Maybe I don’t understand how @spawn works, but here is what I am observing: When executing a parallel task with it, I observe that the performance is significantly worse if I have more threads available (i. e. starting julia with -tX with greater X) even if I am not spawning more threads.

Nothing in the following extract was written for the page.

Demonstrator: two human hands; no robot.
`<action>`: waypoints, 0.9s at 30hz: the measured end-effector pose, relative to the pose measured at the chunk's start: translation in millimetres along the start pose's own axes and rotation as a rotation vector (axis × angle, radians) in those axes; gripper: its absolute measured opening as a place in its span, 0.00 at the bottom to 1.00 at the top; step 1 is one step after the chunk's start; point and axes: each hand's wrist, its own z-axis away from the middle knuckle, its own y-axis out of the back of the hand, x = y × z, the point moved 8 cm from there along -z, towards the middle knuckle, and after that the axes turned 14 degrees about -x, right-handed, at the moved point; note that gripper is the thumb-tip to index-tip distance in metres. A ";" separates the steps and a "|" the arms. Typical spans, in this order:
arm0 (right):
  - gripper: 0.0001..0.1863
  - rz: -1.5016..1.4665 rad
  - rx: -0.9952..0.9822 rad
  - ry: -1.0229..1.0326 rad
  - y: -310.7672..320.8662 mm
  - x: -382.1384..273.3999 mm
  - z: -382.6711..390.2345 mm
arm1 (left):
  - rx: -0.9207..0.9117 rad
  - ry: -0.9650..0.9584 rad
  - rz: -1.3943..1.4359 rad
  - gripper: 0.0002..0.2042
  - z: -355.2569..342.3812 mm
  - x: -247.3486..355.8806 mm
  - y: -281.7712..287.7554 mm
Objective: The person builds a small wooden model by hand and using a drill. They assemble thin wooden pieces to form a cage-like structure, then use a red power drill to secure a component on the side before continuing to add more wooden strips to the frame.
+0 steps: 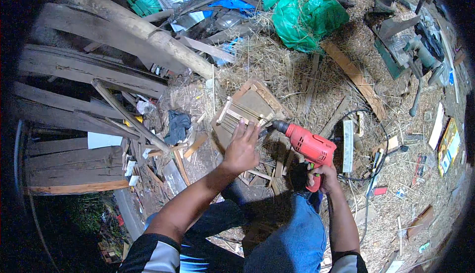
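My right hand [324, 175] grips the handle of a red electric drill [308, 144]. Its chuck points left toward the near edge of a small wooden slatted frame [250, 107] lying on the straw-covered ground. My left hand [241, 147] rests flat on the frame's near edge with its fingers spread, just left of the drill's tip. The drill's black cord [368, 119] loops away to the right. My knees in blue trousers [284, 238] are below the hands.
Grey planks [84, 70] and a log [133, 25] lie at the left. A green plastic sheet [304, 10] is at the top. A green machine [405, 45] stands at the upper right. Wood offcuts, a long board [354, 77] and small packets litter the straw.
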 end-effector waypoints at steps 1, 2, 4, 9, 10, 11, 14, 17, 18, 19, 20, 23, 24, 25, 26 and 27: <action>0.24 -0.002 -0.004 0.003 -2.1 -1.4 -0.3 | -0.005 0.002 0.004 0.41 0.0 -0.1 -0.1; 0.24 -0.003 -0.004 0.003 -1.0 -0.1 -0.8 | -0.010 0.003 0.007 0.41 0.0 -0.4 -0.3; 0.23 -0.015 0.012 -0.009 4.6 3.8 0.2 | -0.007 -0.001 0.006 0.41 -0.5 0.1 -0.7; 0.23 0.006 0.042 -0.025 9.8 5.7 1.1 | -0.019 0.012 0.008 0.41 0.0 0.1 -0.7; 0.22 0.021 0.030 -0.023 9.0 4.6 0.7 | -0.020 0.012 0.010 0.41 0.0 -0.2 -0.7; 0.22 0.022 0.030 -0.023 8.1 3.3 0.7 | -0.021 0.012 0.013 0.41 -0.1 -0.4 -0.5; 0.21 0.074 0.026 -0.029 4.4 -1.4 0.2 | -0.019 -0.006 0.017 0.42 0.3 1.0 0.6; 0.19 0.092 0.006 -0.019 0.5 -5.0 0.2 | -0.026 -0.008 0.050 0.42 -0.4 3.0 4.4; 0.19 0.074 0.033 -0.006 -0.2 -4.9 1.0 | -0.026 -0.008 0.050 0.42 -0.2 2.7 4.0; 0.18 0.057 0.059 0.008 0.1 -5.4 1.8 | -0.029 -0.003 0.041 0.42 -0.1 2.0 2.6; 0.18 0.057 0.059 0.008 0.1 -6.2 2.2 | -0.033 0.001 0.032 0.42 -0.1 1.3 1.3; 0.18 0.032 0.045 -0.024 2.1 -3.0 2.5 | 0.003 -0.017 0.017 0.42 1.2 0.9 0.4; 0.20 0.026 0.041 -0.013 3.4 -3.0 2.0 | 0.003 -0.017 0.017 0.42 0.9 1.8 1.9; 0.21 0.020 0.037 -0.002 3.9 -3.3 1.6 | 0.001 -0.015 0.026 0.42 0.6 3.0 4.3; 0.21 0.020 0.037 -0.002 3.9 -3.7 1.4 | -0.001 -0.012 0.034 0.42 0.3 3.5 5.4; 0.22 0.014 0.022 0.000 2.0 -4.2 0.5 | -0.001 -0.012 0.035 0.42 0.5 2.7 4.1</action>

An example code is bellow, but essentially what I see is:
- Start julia with 
julia -t32and execute the code spawning32threads: 216 μs - Start julia with 
julia -t64and execute the code spawning32threads: 3.323 ms 
How to understand this? The result of that is that in a parallel code, even if I know that it is not worth to spawn more threads because of the limited scalability, the performance gets worse just for the fact that more threads are available.
(FWIW, this is in a computer with 128 real cores)
Test code:
using Base.Threads: @spawn
using LinearAlgebra: norm
using StaticArrays
using Test
# Parallel code for sum(norm.( x - y for x in x, y in y ))

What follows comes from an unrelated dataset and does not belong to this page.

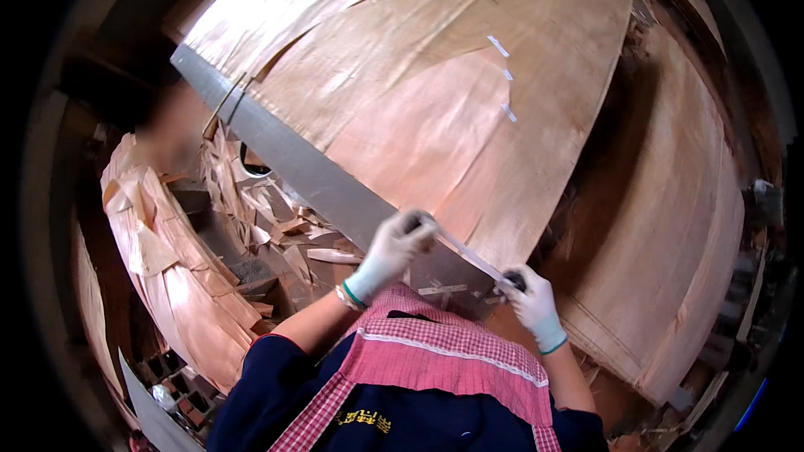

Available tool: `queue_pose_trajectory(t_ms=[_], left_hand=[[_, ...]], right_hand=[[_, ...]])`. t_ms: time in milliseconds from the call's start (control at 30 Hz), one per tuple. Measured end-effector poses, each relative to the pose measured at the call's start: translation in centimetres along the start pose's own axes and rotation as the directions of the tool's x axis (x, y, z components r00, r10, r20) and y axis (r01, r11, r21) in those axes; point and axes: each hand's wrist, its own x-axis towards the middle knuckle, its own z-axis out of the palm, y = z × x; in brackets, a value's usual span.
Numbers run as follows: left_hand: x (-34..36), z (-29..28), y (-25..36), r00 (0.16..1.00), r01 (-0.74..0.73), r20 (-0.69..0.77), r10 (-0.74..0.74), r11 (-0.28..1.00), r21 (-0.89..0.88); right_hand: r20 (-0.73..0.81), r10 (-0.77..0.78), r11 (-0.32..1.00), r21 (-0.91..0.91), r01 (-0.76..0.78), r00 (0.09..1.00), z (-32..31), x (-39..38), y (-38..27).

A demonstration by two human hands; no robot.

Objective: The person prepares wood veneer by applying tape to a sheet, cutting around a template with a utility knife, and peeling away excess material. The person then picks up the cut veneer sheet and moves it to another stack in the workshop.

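- One pale tape strip (471,259) stretches taut between your two gloved hands, over the near edge of the veneer sheet (536,172).
- Three short white tape pieces (507,113) stick to that sheet, beyond your hands.
- Your left hand (397,246) is closed, fingers pinching the strip's left end.
- Your right hand (529,295) curls around one small dark object (514,280) at the strip's other end; its exact kind is unclear.
- One grey table edge (310,177) runs forward-left from your left hand.

Glare bleaches the veneer (410,67) at upper left (edges dark, bent).
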Motion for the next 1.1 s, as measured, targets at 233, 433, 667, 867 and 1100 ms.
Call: queue_pose_trajectory(t_ms=[233,433,667,867,1100], left_hand=[[9.6,-15.7,1.0,0.522,-0.157,-0.462,0.717,0.613,0.774],[16.0,-16.8,1.8,0.353,0.207,-0.445,0.823,0.395,0.895],[13.9,-15.6,0.2,0.529,0.179,-0.005,0.849,-0.105,0.978],[6.2,-1.9,-8.3,0.796,-0.169,0.241,0.555,-0.179,0.969],[2.1,5.6,-12.7,0.791,-0.511,0.526,0.313,-0.135,0.849]], right_hand=[[-0.06,-0.049,0.955,-0.296,0.029,0.997,-0.7,2.0,2.4],[0.001,0.088,0.994,-0.069,-0.088,0.996,-1.5,6.1,8.4],[0.13,0.133,0.989,0.04,-0.139,0.983,-2.8,6.4,9.1],[0.144,0.115,0.99,0.06,-0.125,0.983,-3.4,6.2,9.3],[0.066,0.024,0.964,-0.264,-0.006,0.998,-2.9,6.1,7.3]])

function sumd(x,y,nbatches;aux=zeros(nbatches))
    @assert length(x)%nbatches == 0
    batchsize = length(x) ÷ nbatches
    aux .= 0.
    @sync for ibatch in 1:nbatches
        ifirst = (ibatch-1)*batchsize + 1
        ilast = ibatch*batchsize
        @spawn begin
            for i in ifirst:ilast
                for j in 1:length(y)
                    @inbounds aux[ibatch] += norm(y[j]-x[i])
                end
            end
        end
    end
    return sum(aux)
end
function test(nbatches)
    x = [ rand(SVector{3,Float64}) for _ in 1:6400 ]
    y = [ rand(SVector{3,Float64}) for _ in 1:10 ]
    @test sumd(x,y,nbatches) ≈ sum(norm.( x - y for x in x, y in y ))
    aux = zeros(nbatches)
    @btime sumd($x,$y,$nbatches;aux=$aux)
end
Here is the step-by-step:
Start Julia with 32 threads, and spawn 32 tasks:
[lmartine@adano58 old]$ JULIA_EXCLUSIVE=1 julia -t32
               _
   _       _ _(_)_     |  Documentation: https://docs.julialang.org
  (_)     | (_) (_)    |
   _ _   _| |_  __ _   |  Type "?" for help, "]?" for Pkg help.
  | | | | | | |/ _` |  |
  | | |_| | | | (_| |  |  Version 1.7.0 (2021-11-30)
 _/ |\__'_|_|_|\__'_|  |  Official https://julialang.org/ release
|__/                   |
julia> include("./test.jl")
test (generic function with 1 method)
julia> test(32)
  216.054 μs (205 allocations: 17.83 KiB)
42508.465422704496
Start Julia with 64 threads, and spawn again 32 tasks:
[lmartine@adano58 old]$ JULIA_EXCLUSIVE=1 julia -t64
               _
   _       _ _(_)_     |  Documentation: https://docs.julialang.org
  (_)     | (_) (_)    |
   _ _   _| |_  __ _   |  Type "?" for help, "]?" for Pkg help.
  | | | | | | |/ _` |  |
  | | |_| | | | (_| |  |  Version 1.7.0 (2021-11-30)
 _/ |\__'_|_|_|\__'_|  |  Official https://julialang.org/ release
|__/                   |
julia> include("./test.jl")
test (generic function with 1 method)
julia> test(32)
  3.323 ms (205 allocations: 17.83 KiB)
40862.74149814549